TASK DIRECTIONS: A verbatim reproduction of the following listing is required; omit the pictures.

DATA SEGMENT:
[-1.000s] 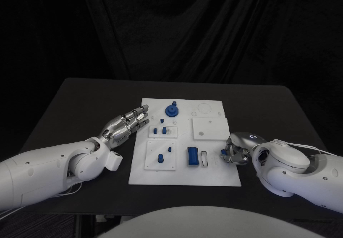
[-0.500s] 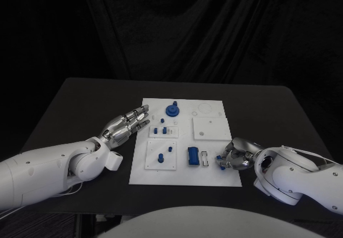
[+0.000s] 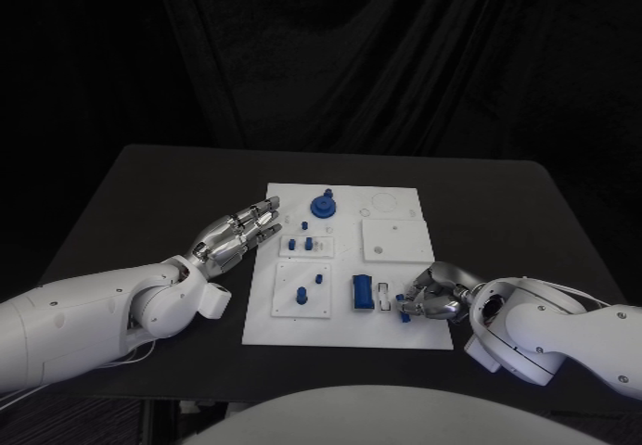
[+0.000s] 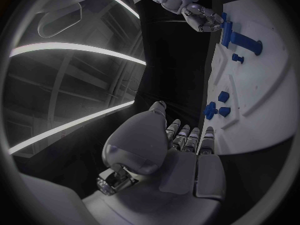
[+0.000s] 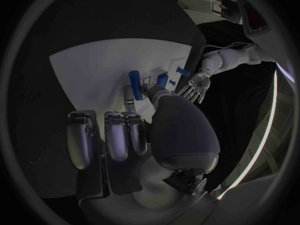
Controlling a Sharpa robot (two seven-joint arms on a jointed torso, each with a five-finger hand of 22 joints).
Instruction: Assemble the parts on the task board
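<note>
blue peg (image 3: pixel 404 313) pinched in the fingertips of my right robot hand (image 3: pixel 436 291), low over the task board (image 3: pixel 402 336) near its front right corner; in the right wrist view the same peg (image 5: pixel 135 78) stands up from between my thumb and a finger, the other fingers curled below it. i hold it by one end, i judge, so the free end can go down into a seat. just beside it on the board lie a blue block (image 3: pixel 361 291) and a narrow pale slot piece (image 3: pixel 384 297), probably where this peg belongs, though i cannot tell the exact hole.

farther along the board, a raised plate near the left edge carries two small blue parts (image 3: pixel 302 297), a group of short blue pegs (image 3: pixel 305 244) sits behind that, and a blue round knob (image 3: pixel 323 205) stands near the far edge. a plain white square plate (image 3: pixel 396 239) lies toward the right edge.

my left robot hand (image 3: pixel 236 235) holds nothing, fingers straight and close together, hovering at the board's left edge, likely to steady it. all this rests on the black worktop (image 3: pixel 160 185).
</note>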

EXERCISE RESPONSE:
[-1.000s] 
[-0.500s] 
[+0.000s] 
[+0.000s] 
[+0.000s] 
Controlling a Sharpa robot (two seven-joint arms on a jointed torso, each with a five-finger hand of 22 joints).
Instruction: Assemble the parts on the task board
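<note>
blue peg (image 3: pixel 404 313) pinched in the fingertips of my right robot hand (image 3: pixel 436 291), low over the task board (image 3: pixel 402 336) near its front right corner; in the right wrist view the same peg (image 5: pixel 135 78) stands up from between my thumb and a finger, the other fingers curled below it. i hold it by one end, i judge, so the free end can go down into a seat. just beside it on the board lie a blue block (image 3: pixel 361 291) and a narrow pale slot piece (image 3: pixel 384 297), probably where this peg belongs, though i cannot tell the exact hole.

farther along the board, a raised plate near the left edge carries two small blue parts (image 3: pixel 302 297), a group of short blue pegs (image 3: pixel 305 244) sits behind that, and a blue round knob (image 3: pixel 323 205) stands near the far edge. a plain white square plate (image 3: pixel 396 239) lies toward the right edge.

my left robot hand (image 3: pixel 236 235) holds nothing, fingers straight and close together, hovering at the board's left edge, likely to steady it. all this rests on the black worktop (image 3: pixel 160 185).
</note>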

What the answer needed to say has been said.